*Work item*
After finding the line containing "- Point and" below, please output that line and each following one through the line containing "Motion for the", exactly as written.

*Dataset*
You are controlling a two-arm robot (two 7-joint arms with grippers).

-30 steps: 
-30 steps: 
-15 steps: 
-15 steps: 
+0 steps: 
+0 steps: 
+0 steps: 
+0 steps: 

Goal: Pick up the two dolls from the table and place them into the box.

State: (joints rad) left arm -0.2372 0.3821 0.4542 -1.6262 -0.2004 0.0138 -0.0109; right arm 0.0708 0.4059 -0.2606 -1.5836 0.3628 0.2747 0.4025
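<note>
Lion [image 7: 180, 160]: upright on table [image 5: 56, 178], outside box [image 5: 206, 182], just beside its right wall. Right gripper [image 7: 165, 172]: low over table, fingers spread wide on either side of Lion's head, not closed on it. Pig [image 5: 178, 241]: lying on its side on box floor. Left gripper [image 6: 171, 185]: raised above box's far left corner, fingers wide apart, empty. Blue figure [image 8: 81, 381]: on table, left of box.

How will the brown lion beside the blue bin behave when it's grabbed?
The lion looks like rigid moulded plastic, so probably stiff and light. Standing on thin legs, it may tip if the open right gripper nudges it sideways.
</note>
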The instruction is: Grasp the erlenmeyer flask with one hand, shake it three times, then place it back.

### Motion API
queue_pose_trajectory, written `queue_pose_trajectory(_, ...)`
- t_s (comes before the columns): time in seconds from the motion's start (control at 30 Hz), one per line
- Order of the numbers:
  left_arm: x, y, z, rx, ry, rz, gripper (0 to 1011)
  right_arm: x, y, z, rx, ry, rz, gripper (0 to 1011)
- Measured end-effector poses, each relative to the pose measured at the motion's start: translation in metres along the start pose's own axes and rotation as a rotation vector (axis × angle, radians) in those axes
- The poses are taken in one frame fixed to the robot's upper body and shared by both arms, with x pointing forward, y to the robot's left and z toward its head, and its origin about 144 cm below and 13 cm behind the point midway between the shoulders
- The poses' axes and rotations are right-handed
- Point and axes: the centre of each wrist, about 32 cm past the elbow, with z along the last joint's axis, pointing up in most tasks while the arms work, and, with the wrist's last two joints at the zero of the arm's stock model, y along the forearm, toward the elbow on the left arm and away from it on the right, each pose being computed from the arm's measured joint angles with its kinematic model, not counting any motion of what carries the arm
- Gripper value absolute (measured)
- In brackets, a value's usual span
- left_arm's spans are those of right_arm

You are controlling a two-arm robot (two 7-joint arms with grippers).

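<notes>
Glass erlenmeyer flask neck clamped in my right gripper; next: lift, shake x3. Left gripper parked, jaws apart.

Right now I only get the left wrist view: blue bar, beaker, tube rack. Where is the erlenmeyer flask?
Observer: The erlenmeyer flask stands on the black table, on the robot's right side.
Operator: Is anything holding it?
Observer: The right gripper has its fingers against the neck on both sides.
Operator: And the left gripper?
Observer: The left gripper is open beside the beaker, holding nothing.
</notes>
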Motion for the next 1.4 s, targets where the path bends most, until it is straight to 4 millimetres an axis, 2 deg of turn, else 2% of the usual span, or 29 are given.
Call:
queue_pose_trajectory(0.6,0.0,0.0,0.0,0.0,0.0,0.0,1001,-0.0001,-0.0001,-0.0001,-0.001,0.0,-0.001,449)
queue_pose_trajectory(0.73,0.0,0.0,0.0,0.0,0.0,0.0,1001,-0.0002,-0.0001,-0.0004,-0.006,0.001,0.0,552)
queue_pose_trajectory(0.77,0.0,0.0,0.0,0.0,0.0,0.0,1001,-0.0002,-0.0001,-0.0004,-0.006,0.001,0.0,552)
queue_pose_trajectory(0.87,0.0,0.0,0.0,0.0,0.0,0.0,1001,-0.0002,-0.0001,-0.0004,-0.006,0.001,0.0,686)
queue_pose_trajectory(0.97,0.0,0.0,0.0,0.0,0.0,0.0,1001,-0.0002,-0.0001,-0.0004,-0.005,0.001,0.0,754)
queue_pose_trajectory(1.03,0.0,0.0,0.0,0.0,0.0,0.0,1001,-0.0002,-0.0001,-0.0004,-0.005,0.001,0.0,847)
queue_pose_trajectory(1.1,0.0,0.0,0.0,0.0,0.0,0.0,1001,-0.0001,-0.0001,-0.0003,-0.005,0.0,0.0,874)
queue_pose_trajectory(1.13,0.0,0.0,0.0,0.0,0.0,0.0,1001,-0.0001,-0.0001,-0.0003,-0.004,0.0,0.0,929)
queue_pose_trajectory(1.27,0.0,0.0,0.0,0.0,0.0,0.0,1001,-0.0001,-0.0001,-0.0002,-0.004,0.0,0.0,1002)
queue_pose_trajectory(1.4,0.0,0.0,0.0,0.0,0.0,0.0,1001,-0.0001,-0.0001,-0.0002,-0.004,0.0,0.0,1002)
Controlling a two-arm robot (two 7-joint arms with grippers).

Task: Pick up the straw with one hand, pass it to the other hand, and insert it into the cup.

*Solution*
- Point and axes: the centre of each wrist, about 32 cm past the elbow, with z along the last joint's axis, pointing up in most tasks while the arms work, and, with the wrist's last two joints at the zero of the arm's stock model, y along the forearm, toward the elbow on the left arm and away from it on the right, each pose being computed from the arm's measured joint angles with its kinematic model, not counting any motion of what carries the arm
- Gripper value absolute (measured)
- In brackets, a value's usual span
- left_arm's spans are those of right_arm

You are controlling a two-arm robot (two 7-joint arms with grippers).

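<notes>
Glass erlenmeyer flask neck clamped in my right gripper; next: lift, shake x3. Left gripper parked, jaws apart.

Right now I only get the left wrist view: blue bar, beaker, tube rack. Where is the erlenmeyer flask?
Observer: The erlenmeyer flask stands on the black table, on the robot's right side.
Operator: Is anything holding it?
Observer: The right gripper has its fingers against the neck on both sides.
Operator: And the left gripper?
Observer: The left gripper is open beside the beaker, holding nothing.
</notes>
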Motion for the next 1.4 s, targets where the path bends most, until it is straight to 4 millimetres an axis, 2 deg of turn, else 2% of the usual span, or 29 are given.

The answer is finished.